Fitbit on Wednesday forecast revenue of $725 million-$750 million for the current quarter, implying revenue growth of 5.4 percent at the top end, way below the 38.4 percent analysts had expected.
The company's shares fell as much as 30.3 percent to a record low of $8.93 on Thursday in morning trading. The stock was the most traded on the New York Stock Exchange.
Fitbit blamed a transition to newer products, greater-than-anticipated softness in the wearables market and production issues with the new Flex 2 wristband for the weak outlook.
"We think demand for current product feature set may be saturated, and at this point, only new product form factors and functionality could inflect demand," SunTrust Robinson Humphrey analysts wrote, cutting their price target to $10 from $17.
Fitbit needs to create a hit product like Charge HR, which introduced continuous heart rate reading, rather than having products such as Blaze and Charge 2, which just bring incremental improvements, analysts said.

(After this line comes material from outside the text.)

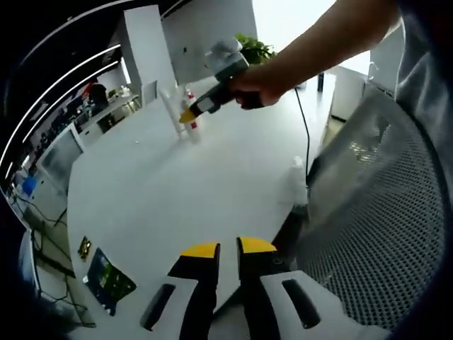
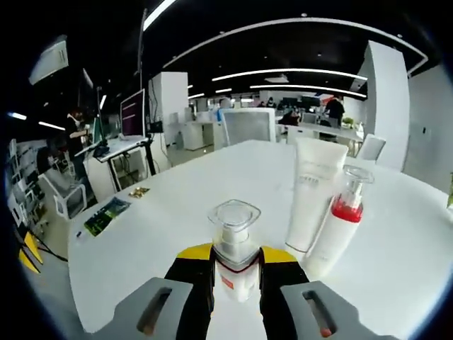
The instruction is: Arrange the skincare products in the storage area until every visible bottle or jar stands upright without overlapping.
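White table [image 2: 177,212]: round-edged, spans the middle of both views.

Mesh chair back [image 1: 382,212]: grey, right side of the left gripper view, just beside the table edge.

Hand [image 1: 258,85]: upper centre of the left gripper view, gripping the right gripper [image 1: 187,115], whose yellow tips reach toward the bottles standing far across the table.

Left gripper [image 1: 219,249]: bottom centre of the left gripper view, yellow-tipped jaws nearly together with a thin gap, nothing between them, hanging over the near table edge.

White tube [image 2: 313,191]: stands upright on its cap, right of centre in the right gripper view, touching or just beside the pump bottle.

Pump bottle [image 2: 340,223]: white with a red band and clear cap, upright, lower right of the tube.

Small bottle [image 2: 234,248]: clear square cap, red band, white body; upright at bottom centre of the right gripper view, clasped between that gripper's jaws.

Leaflet [image 2: 106,214]: green, flat near the table's left edge.

Small packet [image 2: 139,191]: just beyond the leaflet.
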The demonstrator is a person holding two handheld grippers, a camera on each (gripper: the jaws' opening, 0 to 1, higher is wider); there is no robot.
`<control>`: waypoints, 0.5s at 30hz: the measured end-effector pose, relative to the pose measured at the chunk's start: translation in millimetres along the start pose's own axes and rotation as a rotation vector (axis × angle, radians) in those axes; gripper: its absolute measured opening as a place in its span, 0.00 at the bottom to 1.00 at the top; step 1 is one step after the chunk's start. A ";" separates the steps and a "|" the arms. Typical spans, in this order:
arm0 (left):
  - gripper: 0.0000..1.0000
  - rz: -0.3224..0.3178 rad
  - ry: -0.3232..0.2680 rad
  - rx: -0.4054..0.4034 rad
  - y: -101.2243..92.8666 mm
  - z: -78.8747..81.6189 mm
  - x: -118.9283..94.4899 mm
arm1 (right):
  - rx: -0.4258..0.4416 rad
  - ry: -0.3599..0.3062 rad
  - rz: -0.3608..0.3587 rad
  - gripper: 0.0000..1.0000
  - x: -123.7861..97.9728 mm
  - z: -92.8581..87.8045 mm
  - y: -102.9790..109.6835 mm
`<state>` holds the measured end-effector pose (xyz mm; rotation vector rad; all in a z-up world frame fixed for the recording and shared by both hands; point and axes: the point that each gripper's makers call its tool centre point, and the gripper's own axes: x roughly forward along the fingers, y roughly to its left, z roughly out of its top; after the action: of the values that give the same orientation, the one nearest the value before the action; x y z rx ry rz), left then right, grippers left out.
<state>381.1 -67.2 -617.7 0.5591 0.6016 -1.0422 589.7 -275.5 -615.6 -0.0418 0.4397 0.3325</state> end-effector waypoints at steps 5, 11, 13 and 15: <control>0.08 0.001 0.004 0.001 0.1 -0.8 0.2 | 0.018 -0.023 -0.004 0.17 0.3 6.2 -0.6; 0.07 -0.003 0.010 0.006 -1.1 -2.1 0.6 | 0.014 -0.022 -0.009 0.17 4.3 8.5 -8.3; 0.07 -0.004 0.014 0.007 -1.3 -2.6 0.7 | 0.008 -0.030 -0.014 0.17 5.2 12.5 -11.6; 0.07 -0.004 0.014 0.006 -1.3 -2.7 0.7 | 0.002 -0.034 -0.014 0.17 7.0 14.9 -12.9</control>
<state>379.7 -66.4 -620.3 0.5712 0.6122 -1.0455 606.0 -283.9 -605.4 -0.0369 0.4065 0.3185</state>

Fitbit, which launched two new fitness wristbands, Charge 2 and Flex 2, in late August, said it sold 5.3 million devices in the third quarter, just above analysts average estimate of 5 million, according to research firm FactSet StreetAccount.
"We believe the real upside for FIT is having products with a more compelling use case: digital health/connected fitness are those opportunities," Oppenheimer analysts wrote, slashing their price target to $12 from $25.
The company, a leader in the U.S. fitness wearables market, has been spending heavily to diversify its portfolio and enter new markets.
"We would suggest that real-time blood pressure monitoring is the most logical next hit product if Fitbit can pull it off," Dougherty & Co analysts wrote in a note.
Fitbit is also facing competition from Chinese electronics company Xiaomi, Garmin Ltd, Samsung Electronics and Apple Inc with its Apple Watch line.
However, analysts warned that shares were likely to stay depressed as a new hit product is unlikely to come up until well into 2017.
At least seven brokerages, including Citigroup and Piper Jaffray, downgraded the stock and nine brokerages cut their price targets.
Up to Wednesday's close, the stock had lost about 57 percent of its market value this year.